Supreme Court of Idaho

December 21, 2016

SHARON R. HAMMER, Plaintiff-Appellant,
v.
CITY OF SUN VALLEY; NILS RIBI; and DeWAYNE BRISCOE, Defendants-Respondents.

         2016 Opinion No. 149

         Appeal from the District Court of the Fifth Judicial District of the State of Idaho, in and for Blaine County. Hon. Jonathan P. Brody, District Judge.

         The judgment of the district court is affirmed.

          Wyatt Johnson, Angstman Johnson, Boise, argued for appellant.

          Kirtlan Naylor, Naylor and Hales, P.C., Boise, argued for respondent.

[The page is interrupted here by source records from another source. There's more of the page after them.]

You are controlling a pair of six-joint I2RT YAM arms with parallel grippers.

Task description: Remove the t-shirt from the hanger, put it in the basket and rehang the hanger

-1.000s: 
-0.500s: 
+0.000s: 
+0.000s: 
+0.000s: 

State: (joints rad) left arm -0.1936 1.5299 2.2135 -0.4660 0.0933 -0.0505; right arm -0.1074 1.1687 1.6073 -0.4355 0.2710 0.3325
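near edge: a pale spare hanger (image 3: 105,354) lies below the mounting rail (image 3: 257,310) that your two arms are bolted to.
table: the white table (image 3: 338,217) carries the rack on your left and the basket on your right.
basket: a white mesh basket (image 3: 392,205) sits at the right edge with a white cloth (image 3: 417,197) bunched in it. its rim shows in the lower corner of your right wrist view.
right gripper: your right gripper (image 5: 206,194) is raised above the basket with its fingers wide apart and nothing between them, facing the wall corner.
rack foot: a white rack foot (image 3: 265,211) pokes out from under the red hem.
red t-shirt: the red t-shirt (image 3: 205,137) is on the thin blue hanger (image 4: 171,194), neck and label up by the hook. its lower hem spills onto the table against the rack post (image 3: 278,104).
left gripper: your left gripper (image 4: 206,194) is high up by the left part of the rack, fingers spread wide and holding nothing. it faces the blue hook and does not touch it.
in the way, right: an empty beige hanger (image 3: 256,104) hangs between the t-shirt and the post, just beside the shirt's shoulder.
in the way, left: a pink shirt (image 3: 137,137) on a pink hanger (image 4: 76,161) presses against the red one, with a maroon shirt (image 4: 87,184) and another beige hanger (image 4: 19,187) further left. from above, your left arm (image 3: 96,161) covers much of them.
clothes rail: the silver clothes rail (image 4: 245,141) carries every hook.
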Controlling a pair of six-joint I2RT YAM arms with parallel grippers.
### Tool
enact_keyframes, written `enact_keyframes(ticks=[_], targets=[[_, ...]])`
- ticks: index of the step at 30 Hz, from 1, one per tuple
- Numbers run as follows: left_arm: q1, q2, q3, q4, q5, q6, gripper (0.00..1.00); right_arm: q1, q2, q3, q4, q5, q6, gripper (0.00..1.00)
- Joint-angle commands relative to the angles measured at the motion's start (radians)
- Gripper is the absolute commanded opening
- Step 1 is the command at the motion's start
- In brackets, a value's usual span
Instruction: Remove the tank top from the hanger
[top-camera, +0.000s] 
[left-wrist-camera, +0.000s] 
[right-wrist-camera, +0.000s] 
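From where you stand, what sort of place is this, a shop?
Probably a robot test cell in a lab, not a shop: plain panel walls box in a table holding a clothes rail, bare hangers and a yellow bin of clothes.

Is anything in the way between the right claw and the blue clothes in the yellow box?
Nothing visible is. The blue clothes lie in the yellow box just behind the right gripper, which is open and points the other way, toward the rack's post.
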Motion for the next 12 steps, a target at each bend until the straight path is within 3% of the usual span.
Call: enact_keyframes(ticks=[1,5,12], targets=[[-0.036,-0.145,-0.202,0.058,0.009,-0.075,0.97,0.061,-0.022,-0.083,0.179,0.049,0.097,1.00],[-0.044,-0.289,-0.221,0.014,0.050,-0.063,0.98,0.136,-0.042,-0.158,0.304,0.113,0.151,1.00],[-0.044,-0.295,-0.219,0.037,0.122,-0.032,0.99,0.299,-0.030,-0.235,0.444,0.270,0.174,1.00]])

          EISMANN, Justice.

         This is an appeal out of Blaine County from a judgment dismissing the Plaintiff's lawsuit seeking to recover under the Idaho Protection of Public Employees Act. The district court ruled that the Plaintiff had waived her claim against the City of Sun Valley pursuant to a release she had signed and that the Act did not provide a cause of action against City officials. We affirm the district court.

         I.

         Factual Background.

         On June 1, 2008, Sharon R. Hammer ("Plaintiff") began working as the City Administrator for the City of Sun Valley ("City") pursuant to a written employment agreement ("Employment Agreement"). On November 8, 2011, DeWayne Briscoe defeated the incumbent mayor, Wayne Willich, in the mayoral election. On November 10, 2011, the City's city council conducted a special executive session to discuss allegations of improper use of public funds and equipment by the Plaintiff. The following day, her husband, an attorney, sent a letter to Mayor Willich threatening litigation. On November 18, 2011, the City placed the Plaintiff on paid administrative leave, and three days later her husband filed a lawsuit on her behalf against the City and members of city government. Following an investigation, Plaintiff resumed her duties on December 27, 2011, and no disciplinary action was taken.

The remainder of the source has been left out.